:: Your instructions ::
Repeat, please, only the lines from the top of the data down to the line with "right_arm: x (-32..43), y"; include both of those lines.

:: Dataset excerpt ::
———

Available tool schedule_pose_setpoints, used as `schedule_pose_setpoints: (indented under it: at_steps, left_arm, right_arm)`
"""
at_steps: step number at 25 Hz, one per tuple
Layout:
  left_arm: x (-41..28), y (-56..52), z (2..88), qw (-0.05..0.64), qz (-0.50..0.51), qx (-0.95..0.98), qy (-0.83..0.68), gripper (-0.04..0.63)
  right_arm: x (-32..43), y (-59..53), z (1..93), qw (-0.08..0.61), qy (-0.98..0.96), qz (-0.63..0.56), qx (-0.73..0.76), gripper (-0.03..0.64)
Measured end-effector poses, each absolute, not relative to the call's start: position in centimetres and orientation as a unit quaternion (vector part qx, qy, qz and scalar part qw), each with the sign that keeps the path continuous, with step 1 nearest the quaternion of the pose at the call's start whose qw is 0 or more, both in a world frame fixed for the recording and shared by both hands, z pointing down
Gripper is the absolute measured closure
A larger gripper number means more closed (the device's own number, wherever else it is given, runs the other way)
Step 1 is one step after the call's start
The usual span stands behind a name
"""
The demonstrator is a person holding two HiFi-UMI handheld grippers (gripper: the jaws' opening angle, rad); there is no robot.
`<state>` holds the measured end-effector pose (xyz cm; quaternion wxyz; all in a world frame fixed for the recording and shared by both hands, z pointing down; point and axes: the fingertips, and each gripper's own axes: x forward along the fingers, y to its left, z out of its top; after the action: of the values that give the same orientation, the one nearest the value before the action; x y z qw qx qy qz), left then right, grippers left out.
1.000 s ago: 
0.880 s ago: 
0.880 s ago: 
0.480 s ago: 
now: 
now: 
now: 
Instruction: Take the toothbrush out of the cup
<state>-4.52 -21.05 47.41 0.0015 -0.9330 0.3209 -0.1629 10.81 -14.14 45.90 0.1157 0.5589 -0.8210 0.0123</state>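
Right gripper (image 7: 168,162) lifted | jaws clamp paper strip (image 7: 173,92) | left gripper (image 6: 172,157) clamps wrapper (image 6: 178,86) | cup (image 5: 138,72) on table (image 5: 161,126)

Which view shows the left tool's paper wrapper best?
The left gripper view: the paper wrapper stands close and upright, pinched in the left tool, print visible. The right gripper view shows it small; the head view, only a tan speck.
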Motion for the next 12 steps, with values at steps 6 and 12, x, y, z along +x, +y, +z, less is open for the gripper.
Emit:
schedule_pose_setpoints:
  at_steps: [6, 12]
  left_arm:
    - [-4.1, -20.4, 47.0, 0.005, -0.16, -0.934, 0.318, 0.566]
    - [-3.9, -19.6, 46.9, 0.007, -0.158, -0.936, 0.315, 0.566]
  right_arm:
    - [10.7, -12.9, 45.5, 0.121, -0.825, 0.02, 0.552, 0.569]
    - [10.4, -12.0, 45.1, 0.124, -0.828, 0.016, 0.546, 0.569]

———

:: Exercise output ::
Available tool schedule_pose_setpoints, used as `schedule_pose_setpoints: (indented under it: at_steps, left_arm, right_arm)`
"""
at_steps: step number at 25 Hz, one per tuple
Layout:
  left_arm: x (-41..28), y (-56..52), z (2..88), qw (-0.05..0.64), qz (-0.50..0.51), qx (-0.95..0.98), qy (-0.83..0.68), gripper (-0.04..0.63)
  right_arm: x (-32..43), y (-59..53), z (1..93), qw (-0.08..0.61), qy (-0.98..0.96), qz (-0.63..0.56), qx (-0.73..0.76), gripper (-0.03..0.64)

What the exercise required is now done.